I'd like to ask a few questions."
Susan said, "What would you like to know?" Camden's eyes were very blue in his blunt-
featured face; he wasn't what she had expected. Mrs. Camden, who apparently lacked both a first
name and a lawyer, since Jaworski had been introduced as her husband's but not hers, looked either
sullen or scared, it was difficult to tell which.
Ong said sourly, "Then perhaps we should start with a short presentation by Dr. Melling."

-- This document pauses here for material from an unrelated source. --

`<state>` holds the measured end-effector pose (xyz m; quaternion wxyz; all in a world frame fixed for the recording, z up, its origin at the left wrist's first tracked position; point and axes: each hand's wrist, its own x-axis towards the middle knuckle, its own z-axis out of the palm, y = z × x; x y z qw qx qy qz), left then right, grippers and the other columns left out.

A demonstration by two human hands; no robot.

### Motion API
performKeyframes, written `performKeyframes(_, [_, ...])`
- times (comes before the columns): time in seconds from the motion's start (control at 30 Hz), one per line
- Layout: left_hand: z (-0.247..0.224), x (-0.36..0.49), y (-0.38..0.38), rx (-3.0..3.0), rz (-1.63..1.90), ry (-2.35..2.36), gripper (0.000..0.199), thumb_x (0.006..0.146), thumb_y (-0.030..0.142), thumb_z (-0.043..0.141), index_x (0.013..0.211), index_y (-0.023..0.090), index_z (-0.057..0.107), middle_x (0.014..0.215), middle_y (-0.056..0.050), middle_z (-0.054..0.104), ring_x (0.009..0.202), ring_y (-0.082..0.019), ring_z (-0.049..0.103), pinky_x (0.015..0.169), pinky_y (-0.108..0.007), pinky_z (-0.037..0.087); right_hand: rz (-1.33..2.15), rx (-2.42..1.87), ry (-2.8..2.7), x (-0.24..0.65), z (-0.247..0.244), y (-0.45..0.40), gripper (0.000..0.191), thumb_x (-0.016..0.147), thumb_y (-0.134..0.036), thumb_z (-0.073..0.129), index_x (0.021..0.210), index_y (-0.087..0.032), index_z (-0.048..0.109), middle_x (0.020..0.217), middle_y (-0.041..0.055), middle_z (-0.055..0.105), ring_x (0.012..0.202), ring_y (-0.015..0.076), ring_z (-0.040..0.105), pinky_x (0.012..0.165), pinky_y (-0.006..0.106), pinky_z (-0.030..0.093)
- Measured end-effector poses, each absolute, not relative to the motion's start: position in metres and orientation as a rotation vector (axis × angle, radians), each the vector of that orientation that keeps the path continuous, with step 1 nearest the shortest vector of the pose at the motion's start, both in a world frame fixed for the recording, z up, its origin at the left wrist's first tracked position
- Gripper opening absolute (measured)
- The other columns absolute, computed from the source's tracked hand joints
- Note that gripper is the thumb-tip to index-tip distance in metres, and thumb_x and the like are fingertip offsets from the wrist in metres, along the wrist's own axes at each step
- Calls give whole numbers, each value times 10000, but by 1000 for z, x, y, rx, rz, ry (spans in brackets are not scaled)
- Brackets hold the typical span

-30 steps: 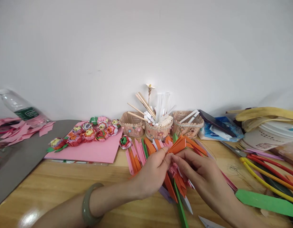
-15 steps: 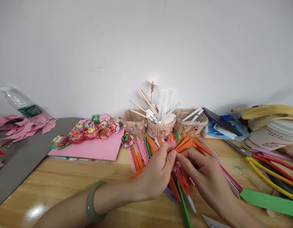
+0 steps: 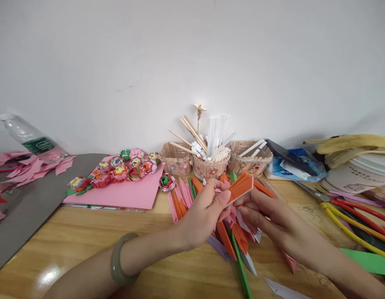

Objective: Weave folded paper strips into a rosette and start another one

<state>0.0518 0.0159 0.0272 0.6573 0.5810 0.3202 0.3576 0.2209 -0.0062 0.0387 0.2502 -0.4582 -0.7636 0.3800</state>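
Note:
My left hand, with a ring on a finger and a green bangle on the wrist, pinches a folded orange paper piece between thumb and fingers. Its free end points up and right. Just below, my right hand has its fingers curled together close to that piece; whatever lies between them is partly hidden. Beneath both hands spreads a pile of folded paper strips in pink, orange, green and purple.
Paper flowers lie on pink paper at left, near a tilted bottle. Three decorated baskets stand by the wall, holding sticks and clear tubes. On the right are scissors, a phone and a green strip.
The orange piece has turned, its end now swung lower and to the right. My right hand has shifted slightly right and its fingers sit lower. The green strip at right has slid rightward.

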Motion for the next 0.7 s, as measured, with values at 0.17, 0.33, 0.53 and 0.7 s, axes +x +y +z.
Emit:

Susan would have preferred a Q&A, to see what Camden would ask. But she had annoyed Ong
enough for one session. Obediently she rose.
"Let me start with a brief description of sleep. Researchers have known for a long time
that there are actually three kinds of sleep. One is 'slow-wave sleep,' characterized on an EEG by
delta waves. One is 'rapid-eye-movement sleep,' or REM sleep, which is much lighter sleep and
contains most dreaming. Together these two make up 'core sleep.' The third type of sleep is
'optional sleep,' so-called because people seem to get along without it with no ill effects, and
some short sleepers don't do it at all, sleeping naturally only three or four hours a night."
"That's me," Camden said. "I trained myself into it. Couldn't everybody do that?"
Apparently they were going to have a Q&A after all. "No. The actual sleep mechanism has
some flexibility, but not the same amount for every person. The raphe nuclei on the brain stem --
"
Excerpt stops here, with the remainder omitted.